I am afraid I have given you the values of tensile strength demonstrating that D steel cannot be considered even close to an armor grade steel, the same concept Mr.Wahl explained to you.
ST52 steel (the one used for mere hull plating of Bismarck) had hardness of 150 Brinell and tensile strength of 64kg/mm2.
Your own posted table shows hardness 160 Brinell for the best D-steels (vs 150 for ST52) and tensile strength of 78 (vs 74 for ST52) but you don't specify the measurment units used in the posted table, I guess the difference with my figures is in measurement units (metrics vs anglosaxon)
Please look at the values I have given you for the true armor grade steels above (e.g. the ones Germans used in WWII, all Krupp /nA (neuer Art = new type, much better than WWI ones).
Please, admit D steel could have been (possibly) considered armor grade in WWI, against soft cap WWI shells.
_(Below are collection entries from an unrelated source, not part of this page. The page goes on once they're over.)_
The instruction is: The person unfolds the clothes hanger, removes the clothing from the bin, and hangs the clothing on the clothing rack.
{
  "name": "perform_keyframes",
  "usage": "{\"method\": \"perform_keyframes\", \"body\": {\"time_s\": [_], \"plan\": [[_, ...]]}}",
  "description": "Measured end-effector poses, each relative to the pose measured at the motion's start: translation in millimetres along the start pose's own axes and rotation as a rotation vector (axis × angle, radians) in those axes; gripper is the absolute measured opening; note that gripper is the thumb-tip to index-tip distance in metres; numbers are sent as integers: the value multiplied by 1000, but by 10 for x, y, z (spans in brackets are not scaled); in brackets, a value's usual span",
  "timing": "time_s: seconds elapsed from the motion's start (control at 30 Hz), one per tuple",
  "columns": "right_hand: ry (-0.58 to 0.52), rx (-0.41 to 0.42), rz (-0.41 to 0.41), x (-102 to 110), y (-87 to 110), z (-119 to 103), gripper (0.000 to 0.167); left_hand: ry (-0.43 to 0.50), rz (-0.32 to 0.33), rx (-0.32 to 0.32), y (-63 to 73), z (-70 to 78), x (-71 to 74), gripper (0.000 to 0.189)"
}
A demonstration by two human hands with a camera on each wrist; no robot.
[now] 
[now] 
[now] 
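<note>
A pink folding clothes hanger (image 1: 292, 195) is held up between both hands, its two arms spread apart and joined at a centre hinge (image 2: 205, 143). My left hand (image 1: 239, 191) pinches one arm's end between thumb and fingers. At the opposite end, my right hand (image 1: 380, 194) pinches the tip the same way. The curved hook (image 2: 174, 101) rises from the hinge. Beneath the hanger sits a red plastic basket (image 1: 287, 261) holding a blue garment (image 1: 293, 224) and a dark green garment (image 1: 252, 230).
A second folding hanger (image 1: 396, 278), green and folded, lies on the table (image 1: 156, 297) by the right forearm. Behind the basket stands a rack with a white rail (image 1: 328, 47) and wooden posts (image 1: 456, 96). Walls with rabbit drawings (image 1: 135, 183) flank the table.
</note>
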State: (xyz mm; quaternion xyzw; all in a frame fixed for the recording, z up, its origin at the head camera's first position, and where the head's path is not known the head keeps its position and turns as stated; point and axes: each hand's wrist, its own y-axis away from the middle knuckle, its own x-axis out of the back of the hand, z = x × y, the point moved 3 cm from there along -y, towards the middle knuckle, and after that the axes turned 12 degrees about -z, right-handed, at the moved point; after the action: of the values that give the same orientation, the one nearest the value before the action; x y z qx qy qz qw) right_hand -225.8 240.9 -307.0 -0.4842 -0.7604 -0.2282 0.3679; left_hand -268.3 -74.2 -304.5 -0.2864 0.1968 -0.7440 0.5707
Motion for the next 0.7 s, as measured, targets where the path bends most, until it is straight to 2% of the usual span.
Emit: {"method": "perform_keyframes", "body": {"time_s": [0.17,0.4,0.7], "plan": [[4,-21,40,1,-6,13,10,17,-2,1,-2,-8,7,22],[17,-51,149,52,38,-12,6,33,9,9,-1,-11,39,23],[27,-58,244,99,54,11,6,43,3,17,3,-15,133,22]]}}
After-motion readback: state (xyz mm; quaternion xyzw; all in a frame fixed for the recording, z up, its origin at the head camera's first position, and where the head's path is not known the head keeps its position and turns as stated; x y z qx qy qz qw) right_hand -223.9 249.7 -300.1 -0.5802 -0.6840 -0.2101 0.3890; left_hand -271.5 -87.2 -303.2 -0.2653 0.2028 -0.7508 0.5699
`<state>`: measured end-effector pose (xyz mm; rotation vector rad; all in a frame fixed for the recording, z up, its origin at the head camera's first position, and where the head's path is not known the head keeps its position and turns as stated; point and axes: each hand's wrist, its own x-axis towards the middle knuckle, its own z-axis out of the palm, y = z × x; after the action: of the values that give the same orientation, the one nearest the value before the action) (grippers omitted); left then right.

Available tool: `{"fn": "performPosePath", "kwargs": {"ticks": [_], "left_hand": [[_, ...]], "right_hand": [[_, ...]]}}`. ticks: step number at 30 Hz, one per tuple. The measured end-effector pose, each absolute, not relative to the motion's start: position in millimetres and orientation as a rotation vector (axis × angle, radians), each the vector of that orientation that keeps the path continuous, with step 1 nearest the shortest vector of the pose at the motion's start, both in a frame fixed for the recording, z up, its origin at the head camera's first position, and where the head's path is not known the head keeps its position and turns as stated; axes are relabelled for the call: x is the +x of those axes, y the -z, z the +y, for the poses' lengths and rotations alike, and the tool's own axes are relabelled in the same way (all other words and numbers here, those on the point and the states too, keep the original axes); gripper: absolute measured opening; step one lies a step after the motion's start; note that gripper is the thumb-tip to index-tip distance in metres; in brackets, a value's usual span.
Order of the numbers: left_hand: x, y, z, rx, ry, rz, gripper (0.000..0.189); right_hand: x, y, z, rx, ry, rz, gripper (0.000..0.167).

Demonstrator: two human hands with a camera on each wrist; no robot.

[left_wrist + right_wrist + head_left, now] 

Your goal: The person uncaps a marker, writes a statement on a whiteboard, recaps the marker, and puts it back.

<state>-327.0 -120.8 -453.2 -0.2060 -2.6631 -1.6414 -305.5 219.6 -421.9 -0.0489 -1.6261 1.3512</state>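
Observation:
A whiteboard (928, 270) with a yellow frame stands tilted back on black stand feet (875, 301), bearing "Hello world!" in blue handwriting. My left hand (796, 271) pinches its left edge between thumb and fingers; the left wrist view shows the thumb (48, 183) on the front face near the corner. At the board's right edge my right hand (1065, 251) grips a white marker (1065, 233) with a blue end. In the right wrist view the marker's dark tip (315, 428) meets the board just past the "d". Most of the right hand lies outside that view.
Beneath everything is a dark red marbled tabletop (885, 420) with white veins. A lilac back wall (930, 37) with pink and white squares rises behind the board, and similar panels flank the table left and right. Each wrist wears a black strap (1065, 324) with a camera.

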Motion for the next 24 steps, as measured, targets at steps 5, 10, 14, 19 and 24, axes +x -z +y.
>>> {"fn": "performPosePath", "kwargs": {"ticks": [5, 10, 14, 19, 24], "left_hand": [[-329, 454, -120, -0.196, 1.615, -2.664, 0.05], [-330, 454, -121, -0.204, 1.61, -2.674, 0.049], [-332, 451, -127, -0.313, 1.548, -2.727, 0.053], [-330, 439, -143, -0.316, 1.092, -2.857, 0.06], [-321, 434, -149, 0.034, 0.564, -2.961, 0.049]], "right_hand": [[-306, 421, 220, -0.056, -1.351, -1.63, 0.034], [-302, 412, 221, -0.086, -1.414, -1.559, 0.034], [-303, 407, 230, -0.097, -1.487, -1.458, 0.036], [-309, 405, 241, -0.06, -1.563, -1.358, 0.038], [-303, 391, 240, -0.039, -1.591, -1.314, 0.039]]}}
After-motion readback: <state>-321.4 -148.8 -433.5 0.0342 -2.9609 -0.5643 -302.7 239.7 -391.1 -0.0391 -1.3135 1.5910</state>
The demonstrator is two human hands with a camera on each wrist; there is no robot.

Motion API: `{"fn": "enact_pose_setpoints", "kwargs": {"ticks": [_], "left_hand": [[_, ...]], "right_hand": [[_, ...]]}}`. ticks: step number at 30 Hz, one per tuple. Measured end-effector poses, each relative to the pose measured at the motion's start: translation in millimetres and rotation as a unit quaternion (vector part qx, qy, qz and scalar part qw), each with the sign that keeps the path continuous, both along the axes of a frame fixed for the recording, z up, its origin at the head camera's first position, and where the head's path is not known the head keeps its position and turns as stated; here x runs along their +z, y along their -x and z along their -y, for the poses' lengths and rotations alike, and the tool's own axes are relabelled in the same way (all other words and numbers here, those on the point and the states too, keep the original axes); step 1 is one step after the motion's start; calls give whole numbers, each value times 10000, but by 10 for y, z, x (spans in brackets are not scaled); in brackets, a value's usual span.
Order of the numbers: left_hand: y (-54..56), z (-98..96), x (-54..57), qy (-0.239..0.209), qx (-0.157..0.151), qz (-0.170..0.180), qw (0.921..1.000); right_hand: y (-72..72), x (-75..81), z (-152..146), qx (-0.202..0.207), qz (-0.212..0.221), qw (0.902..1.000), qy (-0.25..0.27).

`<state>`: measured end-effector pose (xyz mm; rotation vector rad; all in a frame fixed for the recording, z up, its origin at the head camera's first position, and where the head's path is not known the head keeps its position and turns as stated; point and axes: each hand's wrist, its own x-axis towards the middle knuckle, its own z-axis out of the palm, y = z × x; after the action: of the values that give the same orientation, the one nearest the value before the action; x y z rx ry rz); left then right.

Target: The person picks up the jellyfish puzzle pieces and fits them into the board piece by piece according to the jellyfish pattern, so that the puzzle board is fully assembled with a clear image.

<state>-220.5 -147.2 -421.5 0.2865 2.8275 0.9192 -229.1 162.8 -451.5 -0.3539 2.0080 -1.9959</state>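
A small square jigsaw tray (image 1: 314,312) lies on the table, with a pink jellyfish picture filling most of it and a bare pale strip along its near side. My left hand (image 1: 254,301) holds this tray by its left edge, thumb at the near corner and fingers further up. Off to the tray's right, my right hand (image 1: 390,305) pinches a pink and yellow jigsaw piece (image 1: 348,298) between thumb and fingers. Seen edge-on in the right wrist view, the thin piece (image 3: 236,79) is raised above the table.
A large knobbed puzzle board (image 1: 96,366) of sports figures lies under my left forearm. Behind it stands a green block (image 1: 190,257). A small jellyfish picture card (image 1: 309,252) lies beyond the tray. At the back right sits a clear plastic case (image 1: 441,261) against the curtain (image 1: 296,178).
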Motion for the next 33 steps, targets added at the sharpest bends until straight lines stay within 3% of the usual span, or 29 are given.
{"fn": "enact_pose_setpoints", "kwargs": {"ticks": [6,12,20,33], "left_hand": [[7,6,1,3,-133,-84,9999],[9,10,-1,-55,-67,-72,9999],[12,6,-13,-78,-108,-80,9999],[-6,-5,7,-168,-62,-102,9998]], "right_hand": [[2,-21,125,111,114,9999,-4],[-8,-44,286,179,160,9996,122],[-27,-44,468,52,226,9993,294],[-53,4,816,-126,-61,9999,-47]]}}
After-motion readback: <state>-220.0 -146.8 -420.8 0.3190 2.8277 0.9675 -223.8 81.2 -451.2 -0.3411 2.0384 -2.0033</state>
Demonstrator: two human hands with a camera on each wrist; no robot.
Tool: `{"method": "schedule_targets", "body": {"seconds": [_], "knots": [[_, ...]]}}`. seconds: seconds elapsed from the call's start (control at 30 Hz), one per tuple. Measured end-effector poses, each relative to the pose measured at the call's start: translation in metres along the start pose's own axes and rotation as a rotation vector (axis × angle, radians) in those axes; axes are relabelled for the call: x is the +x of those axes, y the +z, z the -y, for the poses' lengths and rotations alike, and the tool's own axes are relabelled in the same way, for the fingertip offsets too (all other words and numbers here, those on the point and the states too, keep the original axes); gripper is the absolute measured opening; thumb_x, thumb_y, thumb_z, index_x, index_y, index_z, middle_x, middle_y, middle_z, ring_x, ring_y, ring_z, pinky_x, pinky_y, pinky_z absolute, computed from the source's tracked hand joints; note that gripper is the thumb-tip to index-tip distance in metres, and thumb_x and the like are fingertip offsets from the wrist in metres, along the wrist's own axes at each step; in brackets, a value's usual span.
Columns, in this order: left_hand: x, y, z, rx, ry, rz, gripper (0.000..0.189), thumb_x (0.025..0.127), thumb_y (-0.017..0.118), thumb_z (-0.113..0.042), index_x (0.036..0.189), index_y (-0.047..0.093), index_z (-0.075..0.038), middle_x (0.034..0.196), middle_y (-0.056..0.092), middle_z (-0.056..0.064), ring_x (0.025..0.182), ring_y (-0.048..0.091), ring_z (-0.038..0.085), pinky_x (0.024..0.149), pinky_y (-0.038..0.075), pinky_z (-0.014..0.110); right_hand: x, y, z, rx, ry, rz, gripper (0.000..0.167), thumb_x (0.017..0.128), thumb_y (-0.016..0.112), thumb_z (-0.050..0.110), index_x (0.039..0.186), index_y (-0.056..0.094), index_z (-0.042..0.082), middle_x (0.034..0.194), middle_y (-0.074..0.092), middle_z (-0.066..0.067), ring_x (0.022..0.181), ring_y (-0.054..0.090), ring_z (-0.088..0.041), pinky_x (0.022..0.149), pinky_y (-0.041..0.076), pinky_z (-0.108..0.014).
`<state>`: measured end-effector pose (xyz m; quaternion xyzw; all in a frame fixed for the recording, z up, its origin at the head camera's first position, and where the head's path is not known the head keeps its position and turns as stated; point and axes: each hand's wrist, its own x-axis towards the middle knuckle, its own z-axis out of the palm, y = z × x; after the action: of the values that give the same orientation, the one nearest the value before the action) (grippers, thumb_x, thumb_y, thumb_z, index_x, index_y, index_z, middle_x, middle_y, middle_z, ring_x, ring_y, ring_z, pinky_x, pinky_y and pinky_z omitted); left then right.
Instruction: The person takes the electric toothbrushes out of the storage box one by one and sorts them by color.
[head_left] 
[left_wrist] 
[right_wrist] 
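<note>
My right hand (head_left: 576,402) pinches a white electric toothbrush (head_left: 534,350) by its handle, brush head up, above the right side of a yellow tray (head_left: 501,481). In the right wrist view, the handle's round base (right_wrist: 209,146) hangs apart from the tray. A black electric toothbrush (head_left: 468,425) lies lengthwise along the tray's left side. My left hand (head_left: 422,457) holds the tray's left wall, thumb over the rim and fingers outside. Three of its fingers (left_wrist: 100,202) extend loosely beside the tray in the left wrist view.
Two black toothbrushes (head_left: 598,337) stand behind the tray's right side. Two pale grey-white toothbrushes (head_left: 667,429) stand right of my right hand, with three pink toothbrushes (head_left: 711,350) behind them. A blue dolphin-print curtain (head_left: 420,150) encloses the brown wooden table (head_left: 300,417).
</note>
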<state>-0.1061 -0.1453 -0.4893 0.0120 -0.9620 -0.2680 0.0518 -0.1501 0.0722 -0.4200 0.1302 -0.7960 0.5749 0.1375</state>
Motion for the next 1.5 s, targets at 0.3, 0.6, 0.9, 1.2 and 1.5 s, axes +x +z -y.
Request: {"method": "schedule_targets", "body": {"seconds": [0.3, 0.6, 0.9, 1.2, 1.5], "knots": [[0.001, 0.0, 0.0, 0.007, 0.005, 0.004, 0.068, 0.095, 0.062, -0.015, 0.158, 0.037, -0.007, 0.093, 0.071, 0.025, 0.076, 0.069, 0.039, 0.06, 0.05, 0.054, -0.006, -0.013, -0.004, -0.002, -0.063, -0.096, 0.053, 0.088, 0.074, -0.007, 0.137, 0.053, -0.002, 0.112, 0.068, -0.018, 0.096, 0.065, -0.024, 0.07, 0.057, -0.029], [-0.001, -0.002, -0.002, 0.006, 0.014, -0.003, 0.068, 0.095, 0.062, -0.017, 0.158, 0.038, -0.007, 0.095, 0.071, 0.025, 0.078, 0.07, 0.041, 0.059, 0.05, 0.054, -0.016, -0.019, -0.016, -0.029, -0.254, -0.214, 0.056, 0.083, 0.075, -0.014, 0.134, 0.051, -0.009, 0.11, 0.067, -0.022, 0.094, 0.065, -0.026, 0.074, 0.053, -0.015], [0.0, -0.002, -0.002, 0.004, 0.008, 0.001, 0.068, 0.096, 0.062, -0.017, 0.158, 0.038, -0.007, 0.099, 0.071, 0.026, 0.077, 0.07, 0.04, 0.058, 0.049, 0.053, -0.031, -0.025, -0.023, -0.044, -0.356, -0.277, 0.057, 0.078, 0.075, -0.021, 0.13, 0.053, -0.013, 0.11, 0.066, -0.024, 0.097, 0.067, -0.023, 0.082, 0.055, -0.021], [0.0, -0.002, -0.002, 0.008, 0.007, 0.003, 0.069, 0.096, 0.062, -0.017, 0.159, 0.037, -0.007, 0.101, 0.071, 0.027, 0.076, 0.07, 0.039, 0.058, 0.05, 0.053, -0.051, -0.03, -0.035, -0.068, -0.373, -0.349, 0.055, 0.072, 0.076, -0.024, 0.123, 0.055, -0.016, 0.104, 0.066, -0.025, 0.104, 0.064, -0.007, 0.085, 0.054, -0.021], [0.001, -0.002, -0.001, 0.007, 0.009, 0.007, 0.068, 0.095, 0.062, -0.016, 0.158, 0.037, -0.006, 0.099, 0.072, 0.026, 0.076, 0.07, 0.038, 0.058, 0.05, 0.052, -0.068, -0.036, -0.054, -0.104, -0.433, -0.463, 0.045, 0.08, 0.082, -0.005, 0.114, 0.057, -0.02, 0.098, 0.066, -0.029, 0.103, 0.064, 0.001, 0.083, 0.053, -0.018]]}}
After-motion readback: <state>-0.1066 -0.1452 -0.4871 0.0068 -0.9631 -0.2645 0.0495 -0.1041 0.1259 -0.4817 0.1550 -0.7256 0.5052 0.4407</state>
By WWII, it was not much superior than a construction steel like ST52.
Also, according to the article of Mr.Okun you yourself have posted (http://www.navweaps.com/index_tech/tech-085.php
), a German WWII hard cap (Type II) shell cannot be de-capped with less than 0.12 caliber plates (around 45 mm for a 380 mm shell at 20° descent angle, in the table it is 70° obliquity, or 49 mm for 406 mm shell) and only hard cap Type I shells can be decapped with 0.0805 caliber (31 mm steel for 380 mm shells, 33 for 406 mm).
Therefore KGV weather deck was a splinter deck, not a de-capping deck. It could have slowed (very, very marginally) incoming large caliber shells, but it could defeat neither them nor their cap. Check yourself the values in the below table, please, if you trust Mr.Okun.